Citações a Beto Sicupira
Um documento citado pelos advogados de Gutierrez trata de uma reunião do comitê financeiro. O documento traz notas sobre a reunião, com referências a Beto Sicupira em uma discussão sobre a possível estruturação de um fundo para financiar fornecedores. Segundo as anotações, o bilionário teria dito: “tudo o que a gente puder não colocar no balanço melhor”.
O UOL também teve acesso à íntegra deste documento citado pelos advogados. Nele, em outra referência a Sicupira, há a seguinte anotação: “Beto reforça que precisamos estudar formas de ganhar dinheiro com a antecipação do fornecedor, não só com o desconto, mas com o financiamento. Ter dinheiro no curto prazo. Ganhar mais do que pagar de juros.”
Em outro trecho da defesa apresentada à CVM, os advogados de Gutierrez citam mensagens trocadas entre uma pessoa da LTS (holding dos bilionários Jorge Paulo Lemann, Marcel Telles e Carlos Alberto Sicupira) e o ex-diretor financeiro das Americanas, Marcelo Nunes. Na mensagem, a pessoa da LTS pergunta: “A receita de antecipação ao seller está no resultado financeiro digital?”
PAF x risco sacado
Em nota, a assessoria de Sicupira disse que as citações na verdade tratam do PAF (Programa de Antecipação de Fornecedores), sem qualquer relação com o tema do risco sacado.
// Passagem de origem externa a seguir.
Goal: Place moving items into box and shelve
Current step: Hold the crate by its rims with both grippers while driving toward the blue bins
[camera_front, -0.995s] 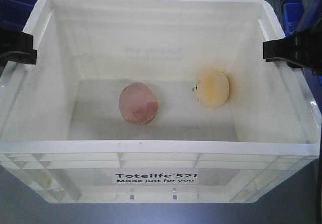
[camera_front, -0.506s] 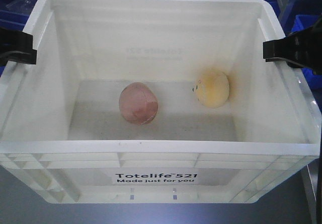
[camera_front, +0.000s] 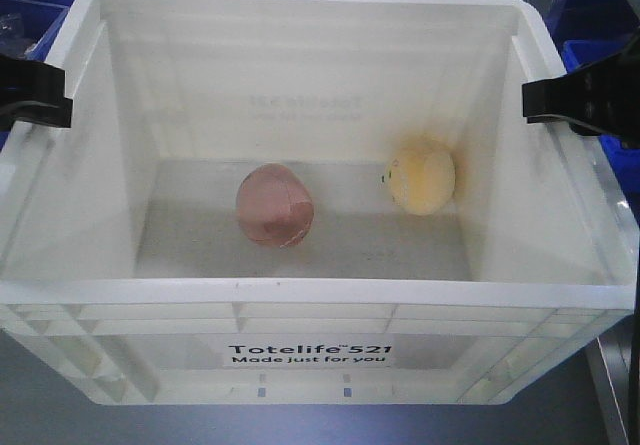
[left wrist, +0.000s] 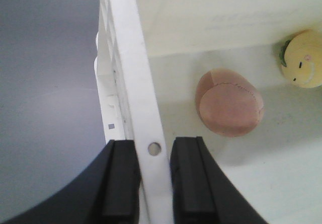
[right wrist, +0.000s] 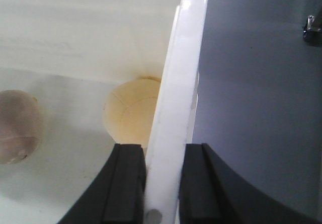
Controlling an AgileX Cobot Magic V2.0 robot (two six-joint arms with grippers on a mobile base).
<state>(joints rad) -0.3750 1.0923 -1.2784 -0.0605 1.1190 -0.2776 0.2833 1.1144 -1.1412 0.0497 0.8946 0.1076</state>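
The left tool [left wrist: 153,181] clamps the left rim of the large white rectangular plastic crate [camera_front: 300,292], and the right tool [right wrist: 163,183] clamps its right rim. Inside, the dull pink seamed soft ball [camera_front: 274,205] lies mid-floor. The pale yellow-cream soft ball [camera_front: 422,174] sits apart from it, near the right wall.

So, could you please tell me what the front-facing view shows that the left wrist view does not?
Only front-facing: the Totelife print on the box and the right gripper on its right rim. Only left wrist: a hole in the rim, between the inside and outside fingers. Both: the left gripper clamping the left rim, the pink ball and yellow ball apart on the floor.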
“O PAF é um programa de antecipação a fornecedores realizado com o caixa próprio da Americanas, cuja implementação foi amplamente discutida, aprovada e devidamente registrada nos demonstrativos contábeis, assim como informada ao mercado com total transparência”, diz a nota.
O programa é um financiamento realizado com caixa da companhia, “ao contrário do risco sacado, que era sistematicamente omitido pela antiga diretoria do conselho e do mercado”, completa a assessoria.
Em material divulgado em 2022, a empresa citava esse programa e dizia que ele era realizado com caixa próprio, por meio da Ame, o braço financeiro das Americanas. A argumentação é que a oferta de antecipação com caixa próprio partia do pressuposto de que a empresa não fazia operações de antecipação com os bancos. Para fontes que acompanham o caso, Gutierrez tenta promover a confusão entre as duas operações.